Handling large MRM messages
When an input bit stream is parsed, and a logical tree is created, the tree representation of an MRM message is typically larger, and in some cases much larger, than the corresponding bit stream.
About this task
- The addition of the pointers that link the objects together
- Translation of character data into Unicode that can double the original size
- The inclusion of field names that can be contained implicitly within the bit stream
- The presence of control data that is associated with the integration node's operation
Manipulation of a large message tree can, therefore, demand a great deal of storage. If you design a message flow that handles large messages that are made up of repeating structures, you can code specific ESQL statements that help to reduce the storage load on the integration node. These statements support both random and sequential access to the message, but assume that you do not need access to the whole message at one time.
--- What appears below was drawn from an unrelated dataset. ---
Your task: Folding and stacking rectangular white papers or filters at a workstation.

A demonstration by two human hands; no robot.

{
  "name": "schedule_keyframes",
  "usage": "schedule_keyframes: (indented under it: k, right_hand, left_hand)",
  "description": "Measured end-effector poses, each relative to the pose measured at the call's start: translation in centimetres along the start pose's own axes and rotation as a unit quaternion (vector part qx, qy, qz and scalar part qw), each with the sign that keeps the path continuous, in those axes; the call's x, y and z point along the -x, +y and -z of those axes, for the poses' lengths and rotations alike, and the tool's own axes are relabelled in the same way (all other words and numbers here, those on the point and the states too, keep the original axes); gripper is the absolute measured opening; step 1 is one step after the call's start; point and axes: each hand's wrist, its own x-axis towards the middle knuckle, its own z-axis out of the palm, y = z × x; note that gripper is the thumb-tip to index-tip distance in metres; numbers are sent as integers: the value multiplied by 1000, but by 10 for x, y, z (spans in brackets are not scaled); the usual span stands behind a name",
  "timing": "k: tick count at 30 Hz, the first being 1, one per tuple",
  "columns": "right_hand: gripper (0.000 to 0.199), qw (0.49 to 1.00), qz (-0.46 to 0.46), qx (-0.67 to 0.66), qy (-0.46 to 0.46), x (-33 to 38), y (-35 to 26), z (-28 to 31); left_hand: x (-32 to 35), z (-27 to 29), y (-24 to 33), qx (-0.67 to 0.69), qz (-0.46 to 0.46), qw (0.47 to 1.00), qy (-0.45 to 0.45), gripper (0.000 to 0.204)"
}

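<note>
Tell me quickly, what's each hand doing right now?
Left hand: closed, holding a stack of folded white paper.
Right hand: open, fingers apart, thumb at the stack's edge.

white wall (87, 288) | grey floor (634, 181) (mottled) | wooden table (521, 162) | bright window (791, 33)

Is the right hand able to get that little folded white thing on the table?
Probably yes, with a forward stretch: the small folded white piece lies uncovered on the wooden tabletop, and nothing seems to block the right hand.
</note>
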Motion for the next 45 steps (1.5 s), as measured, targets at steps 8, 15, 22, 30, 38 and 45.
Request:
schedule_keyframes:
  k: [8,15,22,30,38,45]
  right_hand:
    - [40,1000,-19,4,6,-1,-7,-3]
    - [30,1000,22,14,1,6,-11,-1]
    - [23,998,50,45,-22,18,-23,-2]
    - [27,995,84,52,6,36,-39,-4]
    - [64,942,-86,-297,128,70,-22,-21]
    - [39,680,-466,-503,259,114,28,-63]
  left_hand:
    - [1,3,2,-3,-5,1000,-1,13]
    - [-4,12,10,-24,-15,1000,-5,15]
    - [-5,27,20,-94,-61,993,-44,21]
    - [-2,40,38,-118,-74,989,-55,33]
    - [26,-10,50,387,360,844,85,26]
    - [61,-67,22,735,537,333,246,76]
These ESQL statements cause the integration node to perform limited parsing of the message, and to keep only that part of the message tree that reflects a single record in storage at a time. If your processing requires you to retain information from record to record (for example, to calculate a total price from a repeating structure of items in an order), you can either declare, initialize, and maintain ESQL variables, or you can save values in another part of the message tree, for example LocalEnvironment.
This technique reduces the memory that is used by the integration node to that needed to hold the full input and output bit streams, plus that required for one record's trees. It provides memory savings when even a few repeats are encountered in the message. The integration node makes use of partial parsing, and the ability to parse specified parts of the message tree, to and from the corresponding part of the bit stream.
- Copy the body of the input message as a bit stream to a special folder in the output message. This creates a modifiable copy of the input message that is not parsed and therefore uses a minimum amount of memory.
- Avoid any inspection of the input message; this avoids the need to parse the message.
- Use a loop and a reference variable to step through the message
one record at a time. For each record:
- Use normal transforms to build a corresponding output subtree in a second special folder.
- Use the ASBITSTREAM function to generate a bit stream for the output subtree that is stored in a BitStream element, placed in the position in the tree, that corresponds to its required position in the final bit stream.
- Use the DELETE statement to delete both the current input and the output record message trees when you complete their manipulation.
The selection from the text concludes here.